The MO-treated group exhibited controlling effects on glycemic levels, which ultimately favors the regaining of sensory and motor functions and also the regeneration process after peripheral nerve injury. It has the capacity to control blood sugars and lowers glucose levels under normal and stress conditions [48]. The imbalanced glucose level impairs the nerve regeneration process by impeding a number of underlying biochemical mechanisms that support axon regrowth [49]. Various phytoconstituents including flavonoids and polyphenols are known to regulate glycemic level and oxidative stress, favoring the improvement of motor and sensory functions for the regeneration of peripheral nerves after injury [9,36,50]. MO leaves are enriched with polysaccharides, flavonoids and other polyphenolic compounds that enhance insulin sensitivity, control insulin levels and regulate metabolic pathways for a controlled blood glucose level [28,51].
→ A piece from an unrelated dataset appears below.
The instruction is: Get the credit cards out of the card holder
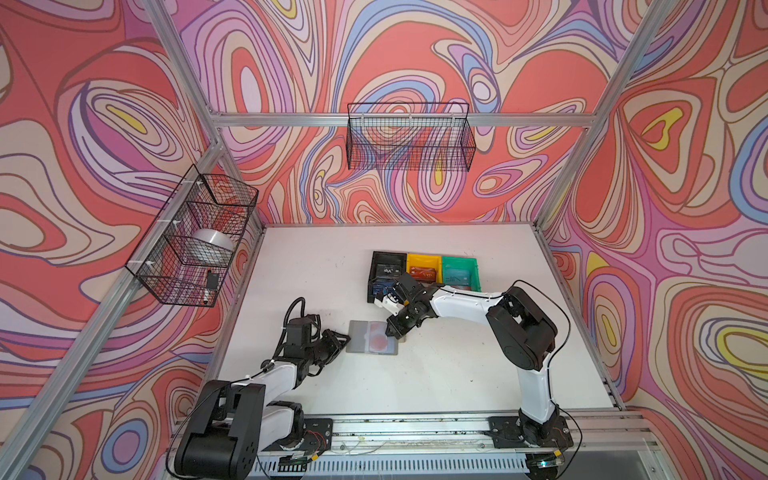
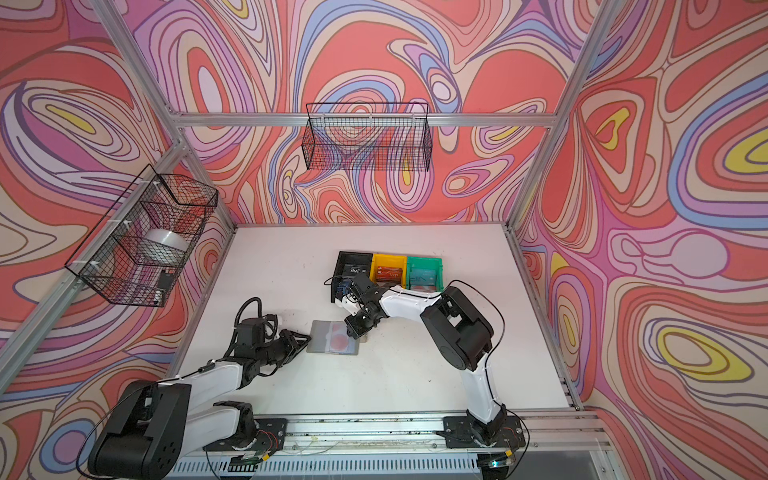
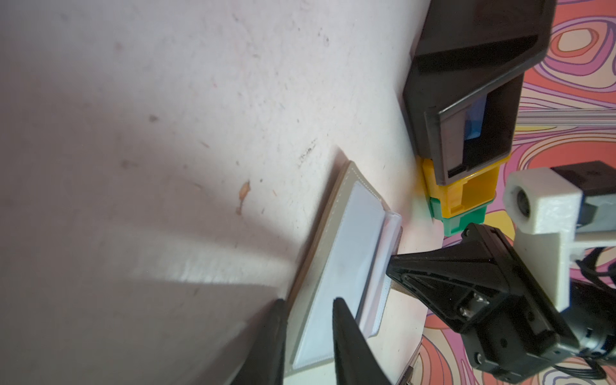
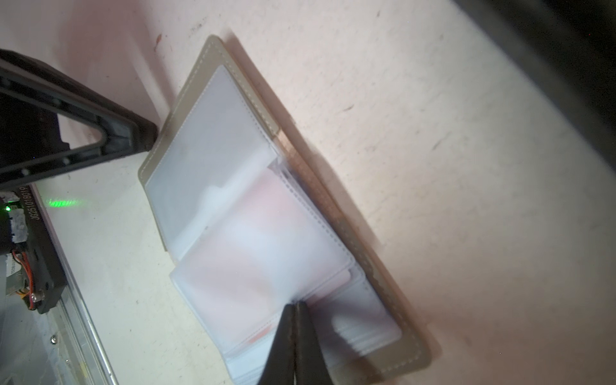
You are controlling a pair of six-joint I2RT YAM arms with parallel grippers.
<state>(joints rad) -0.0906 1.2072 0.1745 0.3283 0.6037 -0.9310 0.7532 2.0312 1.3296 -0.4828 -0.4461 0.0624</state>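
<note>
On the tabletop (image 1: 457, 374) we see left end effector (image 1: 347, 336) narrowly parted at the card holder (image 1: 362, 341), right end effector (image 1: 390, 332) pinching its sleeve (image 4: 260, 266)

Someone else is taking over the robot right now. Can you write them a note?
Left gripper: open, straddling an edge of the card holder.
Right gripper: shut, tips at a sleeve edge; unclear whether it pinches anything.
Done: a blue card lies in the black bin, a red card in the yellow bin.
Left: the pale card with the red circle sits in the holder; pull it out.
</note>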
The phytoconstituents in MO-leaf extracts induced an increase in body mass, improved muscle strength and enhanced sensory functions. All these positive impacts facilitated the regaining of sensory and motor functions after sciatic nerve injury. Furthermore, they controlled oxidative stress by increasing TAC and decreasing TOS and controlled glycemic levels for accelerated nerve regeneration.

5. Conclusions

M. oleifera extracts supplemented with chow accelerated the functional retrieval of the injured sciatic nerve. The extracts prepared using polar solvents exhibited a significantly high potential to induce the recovery of motor and sensory functions. They also showed a significantly high potential to control oxidative stress for accelerated nerve generation. The supplementation of crude dry powder leaves also exhibited a high potential to promote the regeneration process after peripheral nerve injury. This study has highlighted M. oleifera as a sustainable source of functional metabolites, and thus, as a valuable target for drug development in future clinical applications.